__What the task asks__: Across the data below, how many lines have the word "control" in them? Respond with the number alone.

__Exercise inputs__:
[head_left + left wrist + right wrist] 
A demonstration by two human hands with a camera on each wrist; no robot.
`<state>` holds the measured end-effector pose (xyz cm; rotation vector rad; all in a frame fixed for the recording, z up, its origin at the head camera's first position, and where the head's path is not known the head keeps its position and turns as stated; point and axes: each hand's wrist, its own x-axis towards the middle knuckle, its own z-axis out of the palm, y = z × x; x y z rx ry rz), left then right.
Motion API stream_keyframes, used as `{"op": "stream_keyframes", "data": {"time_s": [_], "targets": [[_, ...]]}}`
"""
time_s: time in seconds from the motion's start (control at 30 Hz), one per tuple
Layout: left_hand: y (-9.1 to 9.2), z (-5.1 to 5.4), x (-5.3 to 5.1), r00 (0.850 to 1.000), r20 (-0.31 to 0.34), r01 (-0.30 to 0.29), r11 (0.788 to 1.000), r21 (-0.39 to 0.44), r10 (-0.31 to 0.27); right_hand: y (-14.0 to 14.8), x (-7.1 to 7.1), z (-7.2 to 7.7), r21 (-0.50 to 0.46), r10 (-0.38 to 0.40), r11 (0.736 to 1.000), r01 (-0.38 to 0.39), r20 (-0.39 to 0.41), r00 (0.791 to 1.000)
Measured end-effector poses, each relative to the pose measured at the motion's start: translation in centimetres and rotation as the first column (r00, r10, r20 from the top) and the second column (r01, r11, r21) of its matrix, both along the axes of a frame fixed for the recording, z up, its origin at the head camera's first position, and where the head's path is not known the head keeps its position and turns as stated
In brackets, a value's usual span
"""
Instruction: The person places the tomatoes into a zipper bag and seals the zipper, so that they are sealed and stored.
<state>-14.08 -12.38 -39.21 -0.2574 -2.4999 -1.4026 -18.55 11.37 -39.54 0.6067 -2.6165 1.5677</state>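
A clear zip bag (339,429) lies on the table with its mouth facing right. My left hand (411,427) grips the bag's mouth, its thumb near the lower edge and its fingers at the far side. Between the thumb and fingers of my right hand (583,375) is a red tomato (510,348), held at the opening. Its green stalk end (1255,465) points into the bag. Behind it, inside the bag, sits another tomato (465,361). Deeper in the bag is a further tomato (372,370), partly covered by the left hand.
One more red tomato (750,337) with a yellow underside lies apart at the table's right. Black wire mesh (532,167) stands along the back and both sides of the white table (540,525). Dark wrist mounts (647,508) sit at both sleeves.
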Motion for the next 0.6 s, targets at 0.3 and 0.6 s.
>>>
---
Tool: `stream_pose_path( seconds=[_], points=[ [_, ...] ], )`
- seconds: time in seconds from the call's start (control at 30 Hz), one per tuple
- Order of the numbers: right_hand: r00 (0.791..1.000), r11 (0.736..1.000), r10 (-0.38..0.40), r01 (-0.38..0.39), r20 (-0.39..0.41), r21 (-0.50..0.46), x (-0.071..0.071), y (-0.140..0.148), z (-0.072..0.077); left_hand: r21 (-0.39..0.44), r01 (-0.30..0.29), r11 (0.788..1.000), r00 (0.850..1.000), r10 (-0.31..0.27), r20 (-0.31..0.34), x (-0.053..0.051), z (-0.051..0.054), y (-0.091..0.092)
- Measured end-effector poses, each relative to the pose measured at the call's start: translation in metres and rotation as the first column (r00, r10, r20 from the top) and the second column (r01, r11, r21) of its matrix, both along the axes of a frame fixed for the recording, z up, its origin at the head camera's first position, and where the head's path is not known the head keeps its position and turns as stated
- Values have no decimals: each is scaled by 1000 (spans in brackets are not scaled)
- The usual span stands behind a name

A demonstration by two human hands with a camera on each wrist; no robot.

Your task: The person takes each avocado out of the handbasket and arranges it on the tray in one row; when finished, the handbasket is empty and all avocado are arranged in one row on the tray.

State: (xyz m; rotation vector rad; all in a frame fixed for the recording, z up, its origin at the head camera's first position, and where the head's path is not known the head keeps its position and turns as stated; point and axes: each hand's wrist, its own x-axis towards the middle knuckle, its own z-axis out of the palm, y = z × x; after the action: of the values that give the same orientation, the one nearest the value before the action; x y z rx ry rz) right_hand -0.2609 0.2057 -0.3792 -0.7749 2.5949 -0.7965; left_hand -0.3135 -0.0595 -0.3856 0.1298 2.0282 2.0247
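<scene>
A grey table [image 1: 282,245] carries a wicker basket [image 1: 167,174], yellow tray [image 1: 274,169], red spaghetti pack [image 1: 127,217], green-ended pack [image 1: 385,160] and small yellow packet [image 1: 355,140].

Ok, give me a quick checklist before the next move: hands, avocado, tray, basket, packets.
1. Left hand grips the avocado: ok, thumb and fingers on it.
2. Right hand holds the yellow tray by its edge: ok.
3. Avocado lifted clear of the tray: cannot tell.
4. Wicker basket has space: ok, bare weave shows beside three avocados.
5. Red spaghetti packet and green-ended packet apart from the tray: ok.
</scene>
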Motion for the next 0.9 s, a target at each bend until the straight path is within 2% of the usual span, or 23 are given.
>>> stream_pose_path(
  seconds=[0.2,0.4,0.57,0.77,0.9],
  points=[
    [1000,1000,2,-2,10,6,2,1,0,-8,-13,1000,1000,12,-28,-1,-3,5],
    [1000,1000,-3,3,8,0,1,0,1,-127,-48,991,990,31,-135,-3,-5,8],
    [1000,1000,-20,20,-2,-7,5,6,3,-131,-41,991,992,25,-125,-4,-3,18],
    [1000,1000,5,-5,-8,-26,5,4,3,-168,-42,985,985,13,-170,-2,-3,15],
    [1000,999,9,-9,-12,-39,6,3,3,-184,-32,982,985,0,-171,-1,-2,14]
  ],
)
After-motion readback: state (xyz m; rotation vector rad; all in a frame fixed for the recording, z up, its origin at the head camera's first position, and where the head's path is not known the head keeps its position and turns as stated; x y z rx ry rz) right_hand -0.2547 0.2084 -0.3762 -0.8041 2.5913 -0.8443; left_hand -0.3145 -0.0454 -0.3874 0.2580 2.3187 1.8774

__Response to the exercise__: 2